- **Brief**
Scan the records for the string "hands", then copy each line that has it.

(Stored records)
━━━━━━━━

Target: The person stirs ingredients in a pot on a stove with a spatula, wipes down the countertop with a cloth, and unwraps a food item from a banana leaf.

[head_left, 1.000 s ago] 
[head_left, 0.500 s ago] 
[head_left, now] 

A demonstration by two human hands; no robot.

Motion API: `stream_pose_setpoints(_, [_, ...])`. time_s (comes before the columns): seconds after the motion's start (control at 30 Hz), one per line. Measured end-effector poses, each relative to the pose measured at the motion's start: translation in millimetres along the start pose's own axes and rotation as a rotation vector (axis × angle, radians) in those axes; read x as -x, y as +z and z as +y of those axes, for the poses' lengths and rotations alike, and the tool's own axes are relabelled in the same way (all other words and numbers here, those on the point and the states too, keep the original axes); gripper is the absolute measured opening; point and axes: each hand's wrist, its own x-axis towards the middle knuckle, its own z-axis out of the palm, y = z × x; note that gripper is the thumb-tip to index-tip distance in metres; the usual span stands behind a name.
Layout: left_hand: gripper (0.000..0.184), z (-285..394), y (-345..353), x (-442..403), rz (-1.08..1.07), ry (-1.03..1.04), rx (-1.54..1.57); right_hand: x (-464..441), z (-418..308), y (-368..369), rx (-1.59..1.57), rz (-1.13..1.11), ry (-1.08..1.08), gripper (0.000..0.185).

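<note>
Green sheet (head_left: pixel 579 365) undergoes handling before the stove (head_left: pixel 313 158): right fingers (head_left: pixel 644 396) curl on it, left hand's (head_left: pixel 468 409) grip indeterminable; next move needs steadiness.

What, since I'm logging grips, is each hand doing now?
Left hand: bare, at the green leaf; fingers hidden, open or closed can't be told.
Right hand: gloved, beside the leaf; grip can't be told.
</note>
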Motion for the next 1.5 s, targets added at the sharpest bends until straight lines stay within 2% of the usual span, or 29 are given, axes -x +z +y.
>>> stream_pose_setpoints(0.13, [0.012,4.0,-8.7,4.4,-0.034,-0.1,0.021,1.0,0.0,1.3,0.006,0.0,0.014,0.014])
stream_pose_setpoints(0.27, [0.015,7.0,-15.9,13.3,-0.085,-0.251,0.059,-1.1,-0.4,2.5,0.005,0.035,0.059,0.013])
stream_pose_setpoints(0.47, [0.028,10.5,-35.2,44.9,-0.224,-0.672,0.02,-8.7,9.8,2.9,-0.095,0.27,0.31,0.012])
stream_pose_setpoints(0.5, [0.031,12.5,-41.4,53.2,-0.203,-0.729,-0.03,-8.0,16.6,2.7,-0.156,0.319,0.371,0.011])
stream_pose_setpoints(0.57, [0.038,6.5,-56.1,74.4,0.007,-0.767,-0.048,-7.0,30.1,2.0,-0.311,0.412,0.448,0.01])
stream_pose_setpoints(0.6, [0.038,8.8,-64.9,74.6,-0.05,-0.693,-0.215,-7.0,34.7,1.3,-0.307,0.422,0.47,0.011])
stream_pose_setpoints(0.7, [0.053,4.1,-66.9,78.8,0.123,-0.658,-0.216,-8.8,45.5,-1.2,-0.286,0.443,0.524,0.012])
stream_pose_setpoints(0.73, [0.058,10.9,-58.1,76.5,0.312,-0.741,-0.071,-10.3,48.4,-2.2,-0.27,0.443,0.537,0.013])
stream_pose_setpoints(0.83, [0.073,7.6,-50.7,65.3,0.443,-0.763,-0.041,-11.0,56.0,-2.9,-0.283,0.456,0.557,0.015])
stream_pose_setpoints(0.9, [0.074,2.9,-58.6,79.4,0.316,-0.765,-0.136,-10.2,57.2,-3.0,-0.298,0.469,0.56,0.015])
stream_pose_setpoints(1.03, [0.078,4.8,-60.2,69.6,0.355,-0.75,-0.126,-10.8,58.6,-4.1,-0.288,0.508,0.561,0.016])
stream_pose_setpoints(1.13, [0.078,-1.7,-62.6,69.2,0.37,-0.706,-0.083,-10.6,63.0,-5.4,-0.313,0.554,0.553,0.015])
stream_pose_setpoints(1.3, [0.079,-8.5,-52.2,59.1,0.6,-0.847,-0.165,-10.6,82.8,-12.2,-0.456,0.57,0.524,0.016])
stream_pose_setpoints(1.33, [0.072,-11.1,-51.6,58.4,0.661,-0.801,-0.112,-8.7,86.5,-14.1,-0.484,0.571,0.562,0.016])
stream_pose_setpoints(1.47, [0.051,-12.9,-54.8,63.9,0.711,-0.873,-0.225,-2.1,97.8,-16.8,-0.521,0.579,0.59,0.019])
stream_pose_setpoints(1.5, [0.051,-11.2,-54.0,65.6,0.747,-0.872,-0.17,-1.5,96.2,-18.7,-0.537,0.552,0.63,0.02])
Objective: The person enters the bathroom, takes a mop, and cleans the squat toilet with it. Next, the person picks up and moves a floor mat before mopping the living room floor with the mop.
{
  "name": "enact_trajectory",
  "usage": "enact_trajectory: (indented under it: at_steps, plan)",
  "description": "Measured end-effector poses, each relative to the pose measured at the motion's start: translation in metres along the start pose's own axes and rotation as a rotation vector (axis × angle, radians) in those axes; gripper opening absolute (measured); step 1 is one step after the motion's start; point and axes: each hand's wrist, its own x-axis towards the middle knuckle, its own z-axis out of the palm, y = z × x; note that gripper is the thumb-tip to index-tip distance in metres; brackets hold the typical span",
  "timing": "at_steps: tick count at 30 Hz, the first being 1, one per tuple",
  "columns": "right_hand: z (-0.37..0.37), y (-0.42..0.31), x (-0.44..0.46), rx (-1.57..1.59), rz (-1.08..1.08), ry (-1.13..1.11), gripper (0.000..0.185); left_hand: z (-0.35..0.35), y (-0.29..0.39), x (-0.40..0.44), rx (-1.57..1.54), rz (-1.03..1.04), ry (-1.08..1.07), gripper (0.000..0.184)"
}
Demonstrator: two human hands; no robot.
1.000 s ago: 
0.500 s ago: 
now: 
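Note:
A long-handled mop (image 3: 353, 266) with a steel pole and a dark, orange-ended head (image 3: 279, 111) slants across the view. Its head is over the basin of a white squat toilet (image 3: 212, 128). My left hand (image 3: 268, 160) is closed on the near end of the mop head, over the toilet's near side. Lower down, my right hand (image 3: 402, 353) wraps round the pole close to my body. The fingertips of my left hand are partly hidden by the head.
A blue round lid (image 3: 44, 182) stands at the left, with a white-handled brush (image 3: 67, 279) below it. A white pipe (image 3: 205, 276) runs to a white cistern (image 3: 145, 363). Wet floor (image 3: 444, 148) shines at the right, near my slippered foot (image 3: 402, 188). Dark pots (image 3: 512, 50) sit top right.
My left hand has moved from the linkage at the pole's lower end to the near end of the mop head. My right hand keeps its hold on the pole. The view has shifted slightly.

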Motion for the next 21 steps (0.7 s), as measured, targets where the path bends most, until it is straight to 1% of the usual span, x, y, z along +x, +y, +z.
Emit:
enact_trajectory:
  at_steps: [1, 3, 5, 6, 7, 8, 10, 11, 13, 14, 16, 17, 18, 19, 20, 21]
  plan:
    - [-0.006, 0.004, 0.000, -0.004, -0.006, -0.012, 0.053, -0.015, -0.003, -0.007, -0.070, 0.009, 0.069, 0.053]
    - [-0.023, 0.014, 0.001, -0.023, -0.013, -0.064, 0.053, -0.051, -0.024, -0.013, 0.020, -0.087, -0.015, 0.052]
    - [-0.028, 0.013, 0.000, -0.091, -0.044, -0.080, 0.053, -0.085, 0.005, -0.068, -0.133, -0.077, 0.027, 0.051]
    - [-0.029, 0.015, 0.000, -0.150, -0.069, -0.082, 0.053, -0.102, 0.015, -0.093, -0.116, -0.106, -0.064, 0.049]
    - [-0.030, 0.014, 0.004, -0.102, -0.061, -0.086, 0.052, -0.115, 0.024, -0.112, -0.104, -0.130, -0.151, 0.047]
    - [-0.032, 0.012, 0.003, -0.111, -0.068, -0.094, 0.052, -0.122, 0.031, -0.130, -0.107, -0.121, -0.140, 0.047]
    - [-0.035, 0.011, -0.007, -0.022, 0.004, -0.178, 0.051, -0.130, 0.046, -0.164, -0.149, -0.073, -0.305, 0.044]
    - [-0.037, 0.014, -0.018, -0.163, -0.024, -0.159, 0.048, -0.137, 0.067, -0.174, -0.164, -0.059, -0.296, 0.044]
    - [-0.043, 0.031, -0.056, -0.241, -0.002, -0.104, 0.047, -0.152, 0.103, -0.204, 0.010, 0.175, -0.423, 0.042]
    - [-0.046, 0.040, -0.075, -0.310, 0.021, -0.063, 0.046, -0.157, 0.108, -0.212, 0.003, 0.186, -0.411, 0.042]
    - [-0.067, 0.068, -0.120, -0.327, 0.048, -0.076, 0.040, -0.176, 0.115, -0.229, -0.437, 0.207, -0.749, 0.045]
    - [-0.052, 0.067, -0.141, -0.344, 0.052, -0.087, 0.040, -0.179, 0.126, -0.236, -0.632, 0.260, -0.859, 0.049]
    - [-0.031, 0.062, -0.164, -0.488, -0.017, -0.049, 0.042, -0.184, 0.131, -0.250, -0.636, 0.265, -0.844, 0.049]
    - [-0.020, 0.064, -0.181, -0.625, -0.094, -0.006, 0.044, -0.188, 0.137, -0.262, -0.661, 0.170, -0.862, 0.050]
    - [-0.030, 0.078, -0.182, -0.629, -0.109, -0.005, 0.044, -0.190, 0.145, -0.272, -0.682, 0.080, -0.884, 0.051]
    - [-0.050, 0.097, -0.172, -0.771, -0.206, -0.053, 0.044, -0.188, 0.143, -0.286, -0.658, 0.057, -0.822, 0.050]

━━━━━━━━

- **The answer**
A demonstration by two human hands; no robot.
Demonstrator: two human hands; no robot.

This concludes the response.